Many months later, about to leave Bukavu, I bought a souvenir: a large cowhide drum, three feet tall and almost as wide. When I lugged it into the office, Jean smiled with delight. "A wedding drum!" he exulted. "You are going home to get married!" I'm sure he thought that my parents had finally found me a bride.
When I asked to take a photo of Jean, he cast his dustcloth aside and ran off. He reappeared with a book in his hand. He posed for me out back in the sunny parking lot: stiff of stance, but grinning, nonetheless. He held the book before him, tenderly and proudly, and I took his picture.
The wedding drum stands now in our living room. (I did get married.)

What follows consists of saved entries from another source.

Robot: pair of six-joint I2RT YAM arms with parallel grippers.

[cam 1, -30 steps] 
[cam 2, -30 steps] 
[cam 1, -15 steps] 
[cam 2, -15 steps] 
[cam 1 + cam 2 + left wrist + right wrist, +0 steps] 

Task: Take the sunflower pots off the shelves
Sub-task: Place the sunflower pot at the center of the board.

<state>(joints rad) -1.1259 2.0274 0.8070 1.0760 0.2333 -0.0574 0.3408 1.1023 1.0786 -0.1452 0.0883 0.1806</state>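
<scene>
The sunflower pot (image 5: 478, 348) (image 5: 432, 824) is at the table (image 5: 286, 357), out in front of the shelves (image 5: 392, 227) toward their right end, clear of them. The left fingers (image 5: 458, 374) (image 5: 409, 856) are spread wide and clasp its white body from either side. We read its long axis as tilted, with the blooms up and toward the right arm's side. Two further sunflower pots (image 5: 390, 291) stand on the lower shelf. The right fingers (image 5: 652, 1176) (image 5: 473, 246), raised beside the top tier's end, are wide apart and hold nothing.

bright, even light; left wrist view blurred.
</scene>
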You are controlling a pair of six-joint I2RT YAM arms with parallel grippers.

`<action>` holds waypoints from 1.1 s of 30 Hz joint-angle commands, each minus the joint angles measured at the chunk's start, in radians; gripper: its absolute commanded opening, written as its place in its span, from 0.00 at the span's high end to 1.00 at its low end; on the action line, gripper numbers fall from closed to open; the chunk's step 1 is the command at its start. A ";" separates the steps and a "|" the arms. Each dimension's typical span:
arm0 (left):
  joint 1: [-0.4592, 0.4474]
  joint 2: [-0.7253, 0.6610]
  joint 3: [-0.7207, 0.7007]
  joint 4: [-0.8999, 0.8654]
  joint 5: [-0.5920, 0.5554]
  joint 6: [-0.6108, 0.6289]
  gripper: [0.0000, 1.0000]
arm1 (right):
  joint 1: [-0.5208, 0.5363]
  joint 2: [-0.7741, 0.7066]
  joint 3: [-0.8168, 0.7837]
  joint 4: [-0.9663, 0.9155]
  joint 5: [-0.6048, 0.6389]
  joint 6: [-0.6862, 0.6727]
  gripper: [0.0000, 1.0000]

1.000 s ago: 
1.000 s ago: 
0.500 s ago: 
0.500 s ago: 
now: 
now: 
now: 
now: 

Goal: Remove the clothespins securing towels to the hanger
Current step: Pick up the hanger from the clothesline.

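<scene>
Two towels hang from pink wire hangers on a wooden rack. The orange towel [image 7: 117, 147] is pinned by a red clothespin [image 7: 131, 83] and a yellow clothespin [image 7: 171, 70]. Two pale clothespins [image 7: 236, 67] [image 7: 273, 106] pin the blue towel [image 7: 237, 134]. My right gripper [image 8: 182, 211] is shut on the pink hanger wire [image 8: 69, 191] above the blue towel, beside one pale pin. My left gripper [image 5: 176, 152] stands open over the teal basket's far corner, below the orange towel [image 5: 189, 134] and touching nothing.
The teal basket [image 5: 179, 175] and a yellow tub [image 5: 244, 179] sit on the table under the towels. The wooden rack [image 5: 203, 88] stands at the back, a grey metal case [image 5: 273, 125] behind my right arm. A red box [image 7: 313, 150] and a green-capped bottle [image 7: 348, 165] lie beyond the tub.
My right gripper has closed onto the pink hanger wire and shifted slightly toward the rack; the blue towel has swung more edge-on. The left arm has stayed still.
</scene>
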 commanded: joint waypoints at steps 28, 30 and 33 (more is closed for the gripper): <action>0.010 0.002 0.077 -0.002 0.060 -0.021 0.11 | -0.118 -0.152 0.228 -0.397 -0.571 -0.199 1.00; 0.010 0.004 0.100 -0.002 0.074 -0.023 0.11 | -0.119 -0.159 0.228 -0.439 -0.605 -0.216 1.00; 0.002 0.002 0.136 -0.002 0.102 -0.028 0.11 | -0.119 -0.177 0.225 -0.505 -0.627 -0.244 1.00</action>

When I look at it, my mind's eye sees Jean Rusenyagugu, Bukavu janitor, fluent communicator with smiles, proud holder of a book he could not read. And my memory smiles back at him.
Deogratias Mpunyu, librarian-driver, was a long sliver of a man, easily 6 feet, 8 inches. He was a Tutsi, a refugee from Rwanda, the neighboring country just across Lake Kivu where Tutsi rule, stretching back into unremembered time, had recently been overthrown.
Literate, educated, adept in French and even attempting English, "Deo" seemed an ideal librarian. But the passion of his life was to drive. He longed to escape the library, fold his long frame behind the steering wheel of the center's truck, and drive it around town, honking and waving and shouting at friends. Young ladies with bundles on their heads would stop and turn their bodies to watch him pass.
Reports came that Deo brought little more than jubilation to his driving. He had no license - not too surprising in the strife-torn, newly independent Congo - and he was vague about how he had learned to drive. I grew concerned that claims of damages might be brought against the center - for why were Americans in the Congo if they were not rich? It became clear that I myself must become the licensing authority.
I proposed a test drive. Deo seemed delighted, laughing gaily. Anything to get behind the wheel! But I detected some uncertainty, too. And I remember, as we started out, hoping very much that Deo really knew how to drive.
Perhaps his legs and arms were too long. Perhaps his head sat so high on his long neck that his eyes had no proper field of vision. Perhaps I unnerved him. Whatever the cause, at the end of the first block, Deo drove into a traffic sign. It was wood; it splintered in half.
The African experience of that era had been a painful chain of expectations blasted by events. Deo was a child of his time. He graciously accepted the consequences of his accident and contented himself in the library.